As described by director of standardbred racing at Woodbine Entertainment, Bill McLinchey, “It’s just another example of tracks working together and having races go off at opposite times. That (mandatory jackpot) race, our goal was to have it go off at 11:30. And at that point, I was focused on our product and the post parade and it was then I received a call from Michael Antoniades at the Meadowlands and said that they have a late scratch and for us to add some time if we could. And thank goodness he did because we could have ended up right on top of them which could have been a disaster. I know the horsemen were probably wondering what we were doing but it was really to avoid the Meadowlands and just trying to get the simulcast board to ourselves. That includes wanting to make sure TVG was on us, so staying off the Los Alamitos signal as well.”

When the coordination was updated, the Meadowlands’ final race went off at 11:23 and Woodbine Mohawk trailed nicely thereafter at 11:36. “Because of that, we were expecting $1.5 million Canadian in new money and that’s what we got,” said McLinchey. It worked out for all sides, because I’m sure the Meadowlands wouldn’t have wanted their last race going off at the same time as another track with $1.5 million wagered on a race there.

The case study proves once again the simplistic yet successful formula of extending post times and coordinating to not be on top of competing signals. It’s shown that Woodbine can continue to have successful Hi-5 mandatory payout nights without having to extend the races as late as possible.

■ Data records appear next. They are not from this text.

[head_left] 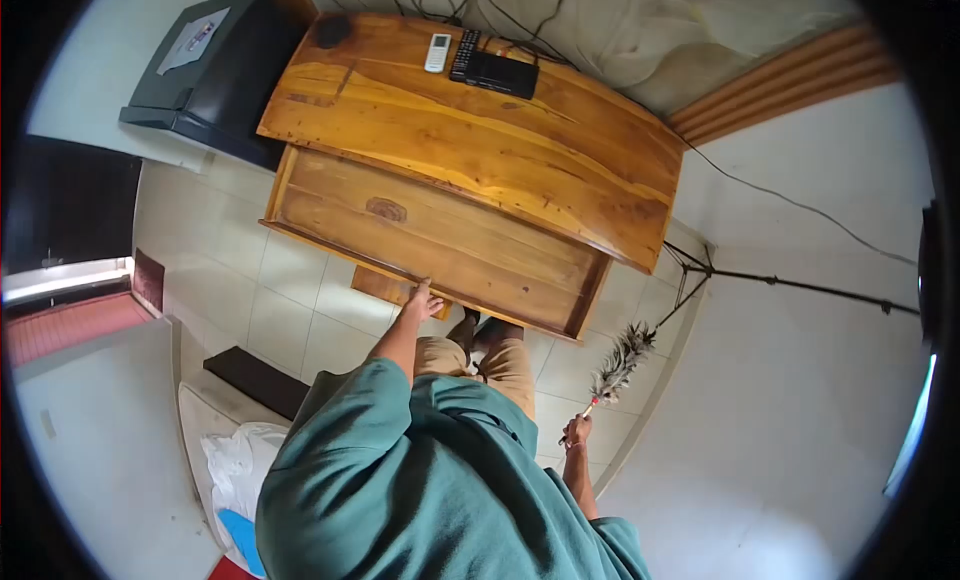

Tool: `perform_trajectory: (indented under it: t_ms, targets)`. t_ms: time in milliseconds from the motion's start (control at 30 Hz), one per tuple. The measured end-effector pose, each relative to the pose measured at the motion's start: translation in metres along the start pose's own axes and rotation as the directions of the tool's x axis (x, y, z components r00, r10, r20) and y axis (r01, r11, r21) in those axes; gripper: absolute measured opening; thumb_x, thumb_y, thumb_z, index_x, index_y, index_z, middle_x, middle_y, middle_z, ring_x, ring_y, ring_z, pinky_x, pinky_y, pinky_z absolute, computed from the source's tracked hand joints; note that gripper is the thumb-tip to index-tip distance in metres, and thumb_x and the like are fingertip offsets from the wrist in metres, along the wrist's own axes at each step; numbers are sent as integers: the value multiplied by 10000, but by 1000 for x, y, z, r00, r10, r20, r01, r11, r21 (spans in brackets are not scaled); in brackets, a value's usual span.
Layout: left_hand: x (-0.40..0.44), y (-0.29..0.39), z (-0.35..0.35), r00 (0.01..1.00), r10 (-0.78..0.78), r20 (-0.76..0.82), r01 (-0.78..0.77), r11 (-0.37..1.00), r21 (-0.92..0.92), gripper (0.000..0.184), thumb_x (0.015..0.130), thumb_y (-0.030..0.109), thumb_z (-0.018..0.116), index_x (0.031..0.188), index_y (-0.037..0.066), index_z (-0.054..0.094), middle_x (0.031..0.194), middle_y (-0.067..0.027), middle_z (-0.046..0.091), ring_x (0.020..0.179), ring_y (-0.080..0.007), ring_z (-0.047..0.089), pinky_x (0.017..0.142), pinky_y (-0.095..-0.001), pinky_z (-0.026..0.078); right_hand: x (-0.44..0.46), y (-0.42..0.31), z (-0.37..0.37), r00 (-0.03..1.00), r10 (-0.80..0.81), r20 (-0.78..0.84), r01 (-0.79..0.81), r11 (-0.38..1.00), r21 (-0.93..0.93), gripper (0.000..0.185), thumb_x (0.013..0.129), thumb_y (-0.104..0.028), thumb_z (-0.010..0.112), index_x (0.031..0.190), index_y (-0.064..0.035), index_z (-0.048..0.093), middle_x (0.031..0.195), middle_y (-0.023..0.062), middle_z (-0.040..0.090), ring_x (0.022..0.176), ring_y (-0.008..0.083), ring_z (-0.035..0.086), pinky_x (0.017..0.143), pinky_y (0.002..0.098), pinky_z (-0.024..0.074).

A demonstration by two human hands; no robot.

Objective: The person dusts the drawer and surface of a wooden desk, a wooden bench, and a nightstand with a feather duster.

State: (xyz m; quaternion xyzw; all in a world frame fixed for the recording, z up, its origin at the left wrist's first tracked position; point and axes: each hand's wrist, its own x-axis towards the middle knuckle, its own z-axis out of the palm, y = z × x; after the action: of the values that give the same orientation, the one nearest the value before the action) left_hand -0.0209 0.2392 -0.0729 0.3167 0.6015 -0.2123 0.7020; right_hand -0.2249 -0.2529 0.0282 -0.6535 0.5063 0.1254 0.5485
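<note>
A wide wooden drawer (450, 235) is pulled out from under the wooden tabletop (480, 145), and its inside shows bare wood. My left hand (423, 300) touches the drawer's front edge, thumb or a finger over the rim and the other fingers below it; they look curled on the edge. Off to the right, away from the drawer, my right hand (577, 431) is wrapped round the handle of a feather duster (622, 364), whose grey feathers point up and to the right.
On the tabletop's back lie a white remote (437, 53), a black remote (464, 55) and a black box (503, 73) with cables behind. A dark small fridge (215, 70) stands left. A black tripod (708, 270) is at the right wall.
</note>
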Motion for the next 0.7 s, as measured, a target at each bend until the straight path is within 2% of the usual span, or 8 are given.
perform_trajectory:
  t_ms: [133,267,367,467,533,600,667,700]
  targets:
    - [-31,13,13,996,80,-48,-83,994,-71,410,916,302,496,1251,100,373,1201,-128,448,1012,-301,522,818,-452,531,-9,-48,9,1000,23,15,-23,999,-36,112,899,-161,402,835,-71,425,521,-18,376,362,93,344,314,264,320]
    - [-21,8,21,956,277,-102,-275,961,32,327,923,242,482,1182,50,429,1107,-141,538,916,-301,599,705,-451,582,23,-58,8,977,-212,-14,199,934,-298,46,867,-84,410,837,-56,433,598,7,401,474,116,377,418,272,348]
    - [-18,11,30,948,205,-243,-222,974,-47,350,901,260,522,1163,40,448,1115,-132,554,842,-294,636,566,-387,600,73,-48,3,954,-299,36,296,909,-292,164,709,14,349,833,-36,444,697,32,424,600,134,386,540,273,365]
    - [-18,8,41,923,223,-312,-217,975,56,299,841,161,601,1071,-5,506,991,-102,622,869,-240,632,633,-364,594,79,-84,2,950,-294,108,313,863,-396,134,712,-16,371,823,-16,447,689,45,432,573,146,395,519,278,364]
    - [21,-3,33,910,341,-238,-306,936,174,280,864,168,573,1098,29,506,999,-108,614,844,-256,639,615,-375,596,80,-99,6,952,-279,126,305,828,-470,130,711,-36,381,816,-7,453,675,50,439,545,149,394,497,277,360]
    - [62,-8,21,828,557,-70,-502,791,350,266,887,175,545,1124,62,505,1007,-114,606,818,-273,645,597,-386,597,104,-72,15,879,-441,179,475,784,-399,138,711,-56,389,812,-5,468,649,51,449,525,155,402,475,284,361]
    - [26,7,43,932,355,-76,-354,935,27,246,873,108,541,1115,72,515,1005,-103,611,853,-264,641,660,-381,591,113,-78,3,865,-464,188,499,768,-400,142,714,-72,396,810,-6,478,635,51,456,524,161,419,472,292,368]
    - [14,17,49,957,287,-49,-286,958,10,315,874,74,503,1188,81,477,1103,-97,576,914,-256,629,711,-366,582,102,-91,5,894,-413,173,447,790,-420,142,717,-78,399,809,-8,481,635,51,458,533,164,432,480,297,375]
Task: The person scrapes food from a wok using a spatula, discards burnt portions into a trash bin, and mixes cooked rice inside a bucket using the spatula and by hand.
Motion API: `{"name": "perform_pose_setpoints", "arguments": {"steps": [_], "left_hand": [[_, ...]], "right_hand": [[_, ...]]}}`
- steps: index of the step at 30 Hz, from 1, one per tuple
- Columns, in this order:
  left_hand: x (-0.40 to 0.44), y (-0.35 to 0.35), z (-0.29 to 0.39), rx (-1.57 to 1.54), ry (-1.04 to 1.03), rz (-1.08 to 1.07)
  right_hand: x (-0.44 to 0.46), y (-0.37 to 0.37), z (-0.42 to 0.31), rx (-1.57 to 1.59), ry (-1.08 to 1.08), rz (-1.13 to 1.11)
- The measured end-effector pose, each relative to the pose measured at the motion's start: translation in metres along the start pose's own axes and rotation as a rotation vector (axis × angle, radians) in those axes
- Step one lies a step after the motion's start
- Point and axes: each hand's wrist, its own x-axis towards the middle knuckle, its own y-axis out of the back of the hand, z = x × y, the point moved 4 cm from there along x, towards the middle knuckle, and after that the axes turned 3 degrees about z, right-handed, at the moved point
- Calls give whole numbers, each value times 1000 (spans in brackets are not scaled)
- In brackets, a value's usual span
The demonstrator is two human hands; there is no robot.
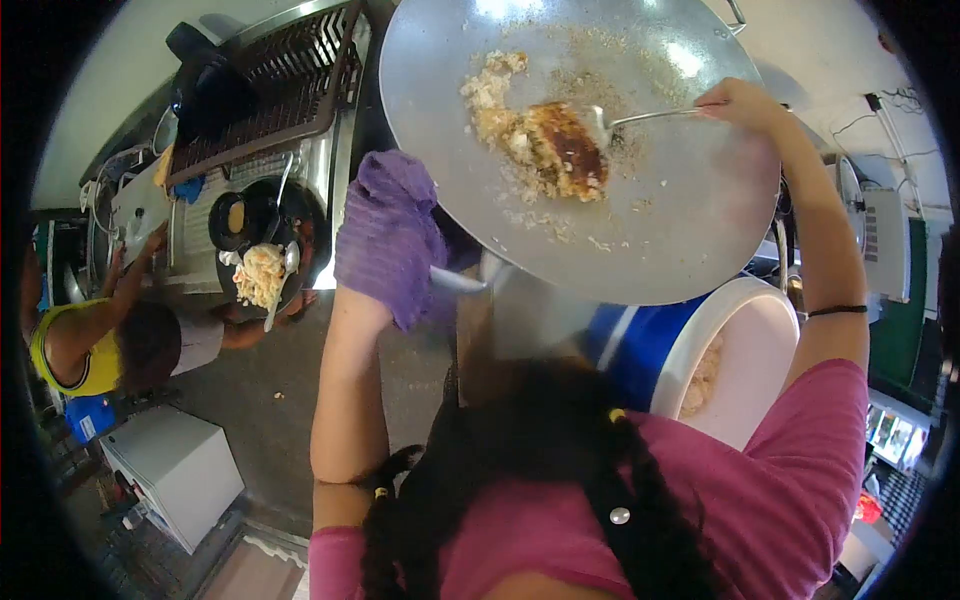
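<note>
A large metal wok (600, 240) fills the top centre, with rice and a browned clump of food (560, 150) in it. My right hand (745, 105) is closed round the handle of a metal spatula (605, 122), whose blade touches the browned clump. A purple cloth (390, 230) covers my left hand at the left side of the wok; its fingers are hidden beneath the cloth. Below the wok, a blue and white bucket (735, 300) lies tilted with some rice inside.
A dark pan (232, 275) with food and a spoon stands at the left, below a brown dish rack (335, 100). Another person (90, 340) in yellow is at far left. A white cabinet (180, 470) stands lower left.
</note>
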Motion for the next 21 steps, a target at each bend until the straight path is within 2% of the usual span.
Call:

“When we first started doing the mandatory payouts and didn’t realize they were going to be as successful as they were, they were going off at midnight,” said McLinchey. And we kind of thought that worked well because we had the simulcast board to ourselves. But right now, with an earlier post time starting at 7:00, it wasn’t feasible to drag it out that long until midnight, and nor do we have to if we work together and coordinate.”